Nucléaire : le long et coûteux démantèlement de Fessenheim

DOSSIER SPÉCIAL. Dans la centrale alsacienne à l'arrêt depuis 2020, les salariés s'activent déjà en attendant le décret qui autorisera, en 2026, le démantèlement complet. Le combustible a été évacué et certaines pièces ont été recyclées dans d'autres centrales en exploitation.
Entrée en service en 1977, Fessenheim était la plus ancienne centrale nucléaire dans le parc français.
Entrée en service en 1977, Fessenheim était la plus ancienne centrale nucléaire dans le parc français. (Crédits : Reuters)

800 millions d'euros : c'est le coût estimé par EDF pour le démantèlement de la centrale nucléaire de Fessenheim. Un processus engagé dès l'arrêt de la production il y a 32 mois, et qui se poursuivra jusqu'en 2042. « Les travaux de prédémantèlement ont déjà débuté », confirme Elvire Charre, qui dirige depuis octobre 2020 cette centrale dont les réacteurs ont été déconnectés du réseau EDF en février 2020 pour la première tranche, puis en juin la même année pour la seconde. Tout le combustible usé a été transporté vers l'usine de retraitement de La Hague, sous surveillance de l'Autorité de sûreté nucléaire (ASN). D'autres fluides dangereux, tels que le fioul utilisé pour alimenter les générateurs de secours ou l'hydrogène qui servait à refroidir l'alternateur, ont été évacués de Fessenheim. Les circuits de la zone nucléaire du premier réacteur ont été décontaminés.

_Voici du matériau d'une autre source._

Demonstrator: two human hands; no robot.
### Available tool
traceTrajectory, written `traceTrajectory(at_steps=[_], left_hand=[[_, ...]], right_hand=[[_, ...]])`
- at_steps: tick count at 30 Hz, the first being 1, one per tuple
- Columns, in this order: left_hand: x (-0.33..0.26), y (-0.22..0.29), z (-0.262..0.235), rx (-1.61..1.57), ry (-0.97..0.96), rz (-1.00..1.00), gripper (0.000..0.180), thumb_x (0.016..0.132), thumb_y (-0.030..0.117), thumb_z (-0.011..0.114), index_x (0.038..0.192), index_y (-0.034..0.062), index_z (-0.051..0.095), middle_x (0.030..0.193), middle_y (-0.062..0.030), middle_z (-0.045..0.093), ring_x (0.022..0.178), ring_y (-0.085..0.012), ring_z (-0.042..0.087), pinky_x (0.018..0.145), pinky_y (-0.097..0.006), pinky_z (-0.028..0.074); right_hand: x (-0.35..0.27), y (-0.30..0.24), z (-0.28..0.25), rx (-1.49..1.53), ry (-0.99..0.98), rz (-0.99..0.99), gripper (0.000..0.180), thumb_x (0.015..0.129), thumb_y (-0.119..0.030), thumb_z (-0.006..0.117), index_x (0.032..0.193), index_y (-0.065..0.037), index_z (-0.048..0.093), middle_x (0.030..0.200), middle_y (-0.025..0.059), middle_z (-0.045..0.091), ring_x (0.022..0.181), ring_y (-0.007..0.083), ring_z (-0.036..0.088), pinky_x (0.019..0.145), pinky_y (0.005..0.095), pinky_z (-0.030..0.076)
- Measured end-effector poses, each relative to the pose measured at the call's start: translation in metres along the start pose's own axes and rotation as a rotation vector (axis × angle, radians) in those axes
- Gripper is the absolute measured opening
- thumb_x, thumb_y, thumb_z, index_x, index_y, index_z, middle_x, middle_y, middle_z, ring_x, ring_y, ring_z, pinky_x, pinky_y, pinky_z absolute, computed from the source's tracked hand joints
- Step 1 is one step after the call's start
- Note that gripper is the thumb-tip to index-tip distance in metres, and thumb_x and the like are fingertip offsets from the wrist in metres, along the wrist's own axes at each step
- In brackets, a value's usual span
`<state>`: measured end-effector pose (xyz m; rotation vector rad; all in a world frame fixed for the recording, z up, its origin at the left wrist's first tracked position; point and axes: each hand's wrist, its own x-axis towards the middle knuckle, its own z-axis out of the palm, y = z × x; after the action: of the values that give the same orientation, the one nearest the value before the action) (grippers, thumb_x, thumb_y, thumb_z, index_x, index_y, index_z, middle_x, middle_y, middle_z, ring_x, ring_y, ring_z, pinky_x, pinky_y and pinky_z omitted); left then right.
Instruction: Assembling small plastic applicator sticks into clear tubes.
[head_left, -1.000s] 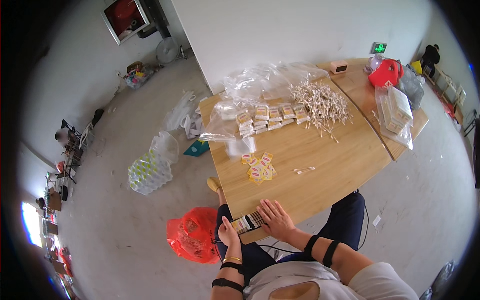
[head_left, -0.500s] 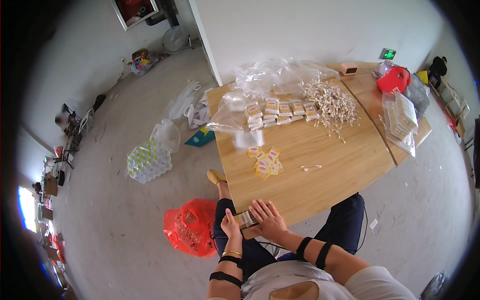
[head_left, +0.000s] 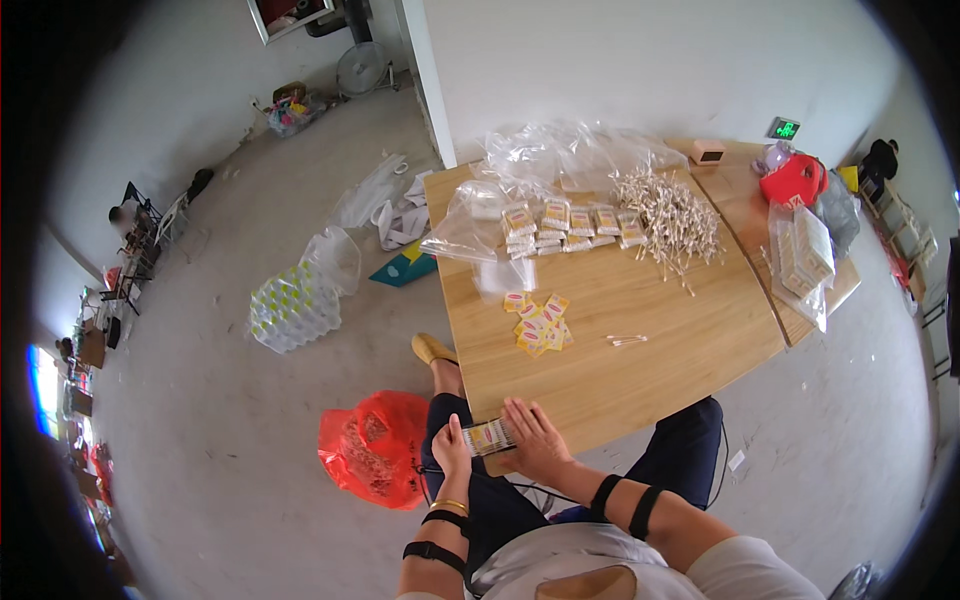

L'opération menée avec Framatome a mobilisé 23 entreprises partenaires, six mois de préparation, et un peu plus d'un mois sur le terrain, en fin d'année 2022, pour traiter 17.000 mètres carrés de circuits. Le second réacteur sera traité de la même manière, au mois de mars cette année. Autre opération terminée : la dernière turbine de la centrale, un composant emblématique prélevé dans la salle des machinés, a été démontée et transférée vers la centrale de Gravelines.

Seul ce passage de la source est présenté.